Statistical significance is a concept that even established researchers get completely wrong. If you don’t believe me, just read the list of increasingly desperate descriptions of non-significant results (compiled by Matthew Hankins).
I think this confusion is largely to do with language. After doing a hypothesis test, the word ‘significant’ has a precise meaning: it means that the probability of observing the given result if the null hypothesis was true has been calculated and found to be less than some arbitrary pre-determined significance level. This arbitrary level is usually taken to be 0.05, corresponding to a 1 in 20 chance that you’d see the same result if the null hypothesis were true. (If you followed that explanation you’ve almost certainly heard it before.)
However, this meaning of ‘significant’ is different to its everyday meaning.
When you say a result is ‘significant’ to most non-statisticians, they’re likely to start thinking of any of the following closely related words: notable, noteworthy, worthy of attention, remarkable, outstanding, important…this is clearly how it gets (mis)used in practice.
Conversely, saying a result is ‘not significant’ sounds like you’re saying it is none of those things.
Is it any wonder that people become obsessed over whether the p-value passes that arbitrary p < 0.05 threshold when they hear in Applied Stats 101 that their result won’t be ‘important’ unless it does?
Things are further complicated by the fact that ‘clinical significance’ is also a thing.
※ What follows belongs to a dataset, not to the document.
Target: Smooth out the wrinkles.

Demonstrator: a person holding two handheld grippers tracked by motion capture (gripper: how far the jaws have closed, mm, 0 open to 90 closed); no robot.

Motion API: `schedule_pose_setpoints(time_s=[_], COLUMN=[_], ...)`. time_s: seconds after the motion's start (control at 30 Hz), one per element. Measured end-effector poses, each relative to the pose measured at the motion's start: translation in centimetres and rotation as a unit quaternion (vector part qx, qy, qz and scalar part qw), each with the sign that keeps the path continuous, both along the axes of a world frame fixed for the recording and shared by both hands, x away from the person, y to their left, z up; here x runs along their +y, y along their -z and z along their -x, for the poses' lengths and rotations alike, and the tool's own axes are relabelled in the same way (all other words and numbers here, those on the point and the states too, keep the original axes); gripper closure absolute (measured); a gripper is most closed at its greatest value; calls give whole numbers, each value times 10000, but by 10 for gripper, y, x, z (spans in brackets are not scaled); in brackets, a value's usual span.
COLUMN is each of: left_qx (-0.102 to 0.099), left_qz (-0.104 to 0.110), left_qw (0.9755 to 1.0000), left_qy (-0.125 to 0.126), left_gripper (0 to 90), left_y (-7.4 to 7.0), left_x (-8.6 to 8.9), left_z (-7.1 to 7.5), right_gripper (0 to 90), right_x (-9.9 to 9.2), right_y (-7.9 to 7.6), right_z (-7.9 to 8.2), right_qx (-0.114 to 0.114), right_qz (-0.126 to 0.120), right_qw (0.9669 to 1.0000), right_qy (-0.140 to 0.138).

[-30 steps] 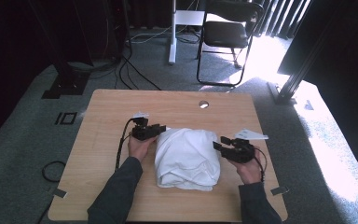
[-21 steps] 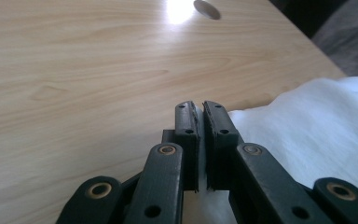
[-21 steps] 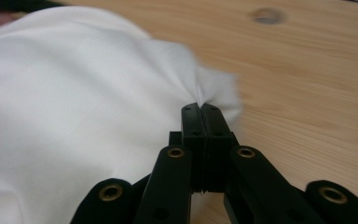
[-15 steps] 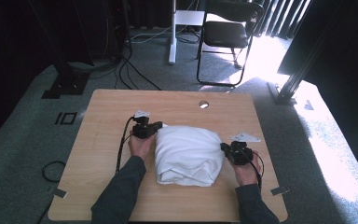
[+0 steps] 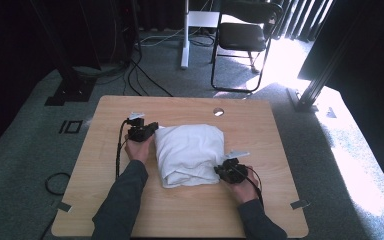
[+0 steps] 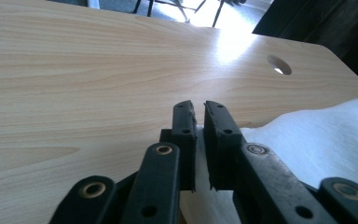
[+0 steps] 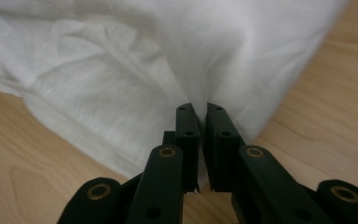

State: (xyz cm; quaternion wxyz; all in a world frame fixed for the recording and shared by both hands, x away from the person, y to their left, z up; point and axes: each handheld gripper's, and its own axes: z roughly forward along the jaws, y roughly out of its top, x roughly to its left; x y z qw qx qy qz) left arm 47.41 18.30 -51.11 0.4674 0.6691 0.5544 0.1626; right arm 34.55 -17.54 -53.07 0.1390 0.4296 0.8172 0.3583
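Gripping the cloth (image 5: 190,154) at two corners, that was how both tools stood. The cloth, white and folded into a thick bundle, lay in the middle of the table (image 5: 280,135), its near edge rumpled and rounded.

The left gripper (image 5: 150,131) sat at the cloth's far left corner, low over the wood. Its jaws had just been closing, and in the left gripper view they were pinched nearly together, with a thin layer of white cloth (image 6: 307,144) caught between them and the rest spreading off to the right. The left hand (image 5: 139,149) held that tool from behind, its dark sleeve running back to the near edge.

The right gripper (image 5: 222,171) was down at the cloth's near right corner. Its jaws had just been closing too, and in the right gripper view they were drawn almost shut on a fold of the cloth (image 7: 121,79), the fabric gathering into a pucker right at the tips. The right hand (image 5: 242,185) rested near the table behind it.

A round hole (image 5: 218,111) showed in the table beyond the cloth, well apart from it.
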Motion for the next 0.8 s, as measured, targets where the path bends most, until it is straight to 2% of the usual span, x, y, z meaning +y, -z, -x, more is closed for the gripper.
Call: schedule_pose_setpoints(time_s=[0.03, 0.1, 0.13, 0.17, 0.2, 0.3, 0.33, 0.37, 0.4, 0.47, 0.57, 0.67, 0.8], left_qx=[16, 12, -26, -82, -92, -301, -301, -399, -456, -538, -638, -701, -776], left_qz=[-8, 4, 36, 73, 129, 176, 176, 295, 279, 271, 155, -82, -167], left_qw=[10000, 10000, 10000, 9999, 9999, 9994, 9994, 9987, 9984, 9977, 9967, 9958, 9947], left_qy=[-9, -26, -36, -67, -42, 50, 50, 152, 174, 305, 472, 579, 648], left_gripper=[853, 848, 817, 764, 702, 606, 573, 573, 541, 514, 504, 498, 495], left_y=[1, 1, 0, -1, -3, -13, -13, -18, -20, -24, -26, -28, -30], left_x=[1, 2, 2, 2, 3, 8, 8, 14, 17, 23, 29, 32, 34], left_z=[-1, 0, 1, 2, 4, 16, 16, 25, 31, 42, 57, 69, 81], right_gripper=[844, 782, 703, 635, 580, 488, 488, 464, 434, 410, 399, 394, 388], right_x=[-10, -33, -44, -52, -58, -61, -61, -59, -56, -55, -58, -65, -72], right_y=[-3, -9, -9, -9, -9, -7, -7, -6, -3, -2, -2, 0, 0], right_z=[5, 14, 18, 21, 24, 28, 28, 29, 31, 33, 35, 34, 34], right_qx=[-53, -133, -125, -84, -141, -273, -273, -325, -393, -464, -516, -497, -533], right_qz=[-141, -283, -475, -533, -477, -833, -833, -877, -961, -915, -950, -1044, -1086], right_qw=[9999, 9990, 9981, 9976, 9972, 9950, 9950, 9946, 9938, 9938, 9927, 9911, 9894], right_qy=[28, 316, 369, 424, 564, 472, 472, 442, 406, 422, 530, 666, 802])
I’ve noticed particularly in medical studies it’s not uncommon talk about results as being ‘significant’ and imply that they’re clinically significant or important, whereas in fact they’re probably not.
The Wikipedia page on statistical significance stresses:
“The term significance does not imply importance and the term statistical significance is not the same as research, theoretical, or practical significance.” (source)
It’s clear that this message has failed to get through to thousands of students and researchers.
Therefore, I would like to suggest a new word to be used in place of ‘significant’ after performing a hypothesis test:
When spoken, the p at the start should to be aspirated (‘puh-significant’) to remind everyone that this interpretation is inextricably linked to a p-value from a statistical test and is not the same as the everyday meaning of ‘significant’.
With this new word, I look forward to statements like this appearing in published papers:
“the difference in values is psignificant (p < 0.05) but is too small to be of clinical significance”
This post is just a dumb suggestion. But I don’t think it’s completely fair to blame non-statisticians for misusing p-values when the language used to describe them is misleading.